Only lines holding the word "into" are wanted from the records; copy all of them.
INFORMATION SHOWN section start
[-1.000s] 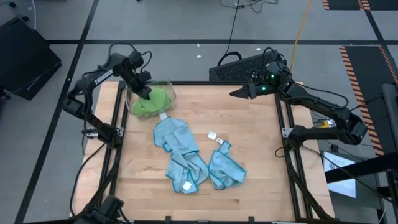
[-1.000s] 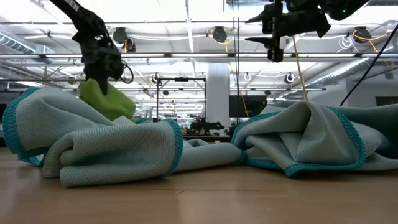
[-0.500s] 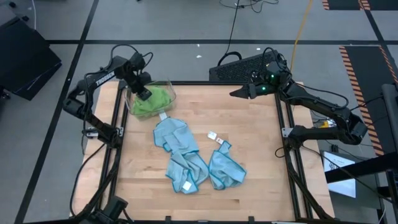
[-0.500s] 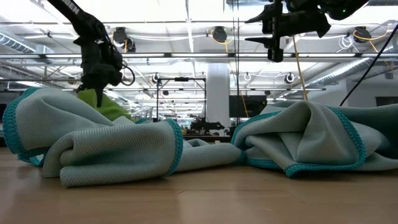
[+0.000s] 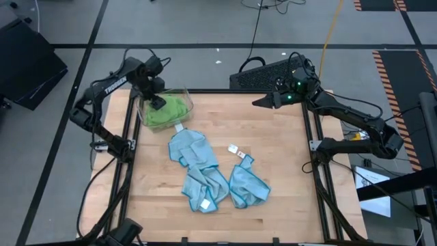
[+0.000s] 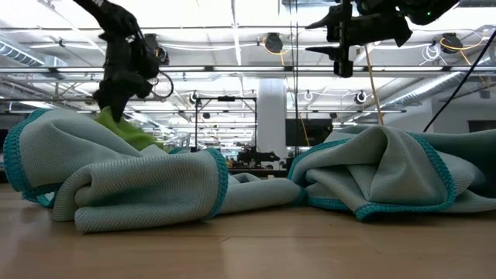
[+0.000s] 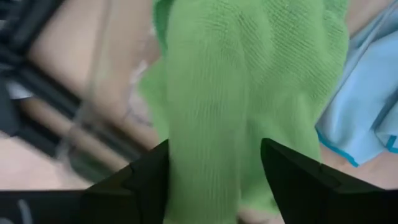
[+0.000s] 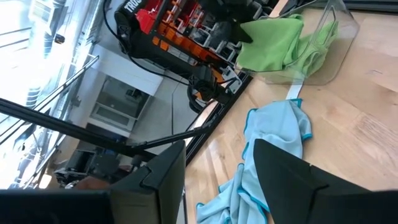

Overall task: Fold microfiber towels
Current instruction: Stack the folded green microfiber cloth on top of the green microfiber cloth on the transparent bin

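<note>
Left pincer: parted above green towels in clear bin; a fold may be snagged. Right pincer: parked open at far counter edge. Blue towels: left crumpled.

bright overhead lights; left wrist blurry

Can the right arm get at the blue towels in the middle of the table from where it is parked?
Probably yes: the right gripper hovers over the table's far edge, the blue towels lie uncovered, and nothing stands between them.
</note>
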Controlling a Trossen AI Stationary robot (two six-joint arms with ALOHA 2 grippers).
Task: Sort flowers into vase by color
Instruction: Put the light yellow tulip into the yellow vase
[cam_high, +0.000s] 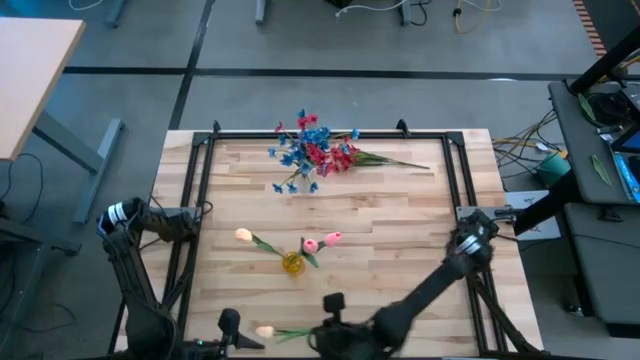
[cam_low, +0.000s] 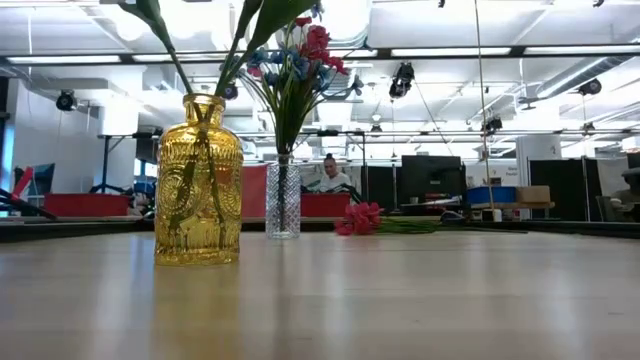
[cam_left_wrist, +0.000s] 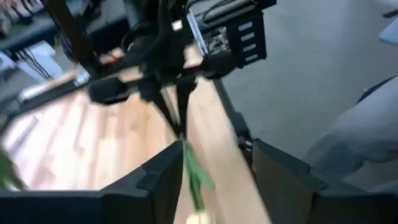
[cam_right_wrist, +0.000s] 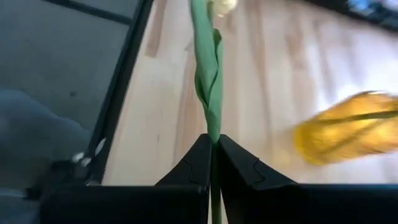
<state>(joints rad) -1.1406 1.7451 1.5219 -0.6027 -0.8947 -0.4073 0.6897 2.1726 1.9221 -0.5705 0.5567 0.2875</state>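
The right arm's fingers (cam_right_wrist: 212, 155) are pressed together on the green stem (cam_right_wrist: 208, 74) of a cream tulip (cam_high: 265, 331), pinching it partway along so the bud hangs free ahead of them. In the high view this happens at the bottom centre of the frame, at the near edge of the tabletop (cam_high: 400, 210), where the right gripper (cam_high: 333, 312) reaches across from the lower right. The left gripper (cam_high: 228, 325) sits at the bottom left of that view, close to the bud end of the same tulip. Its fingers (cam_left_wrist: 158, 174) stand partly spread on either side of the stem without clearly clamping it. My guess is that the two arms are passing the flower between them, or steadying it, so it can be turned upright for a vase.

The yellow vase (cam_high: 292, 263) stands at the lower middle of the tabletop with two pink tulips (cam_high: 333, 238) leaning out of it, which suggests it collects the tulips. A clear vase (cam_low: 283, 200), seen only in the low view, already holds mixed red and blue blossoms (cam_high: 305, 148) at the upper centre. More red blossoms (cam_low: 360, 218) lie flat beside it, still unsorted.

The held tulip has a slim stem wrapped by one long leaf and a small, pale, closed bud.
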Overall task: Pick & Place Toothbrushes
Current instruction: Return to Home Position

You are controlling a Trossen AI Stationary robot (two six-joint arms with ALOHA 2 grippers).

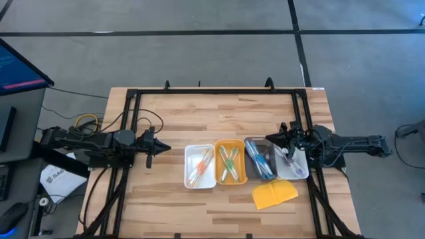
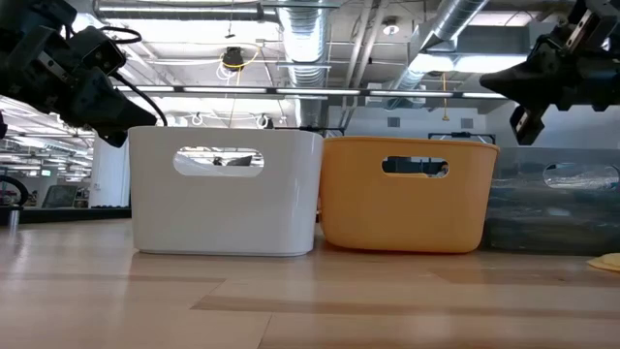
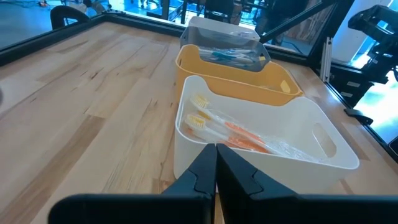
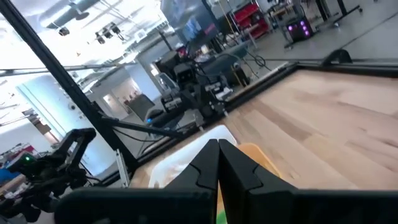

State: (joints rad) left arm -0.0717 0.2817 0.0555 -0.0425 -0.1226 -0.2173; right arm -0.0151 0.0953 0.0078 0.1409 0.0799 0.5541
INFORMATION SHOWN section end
OUTPUT FOR THIS EXERCISE:
Task: Sort flowers into vase by color
Instruction: Put the light yellow tulip into the yellow vase

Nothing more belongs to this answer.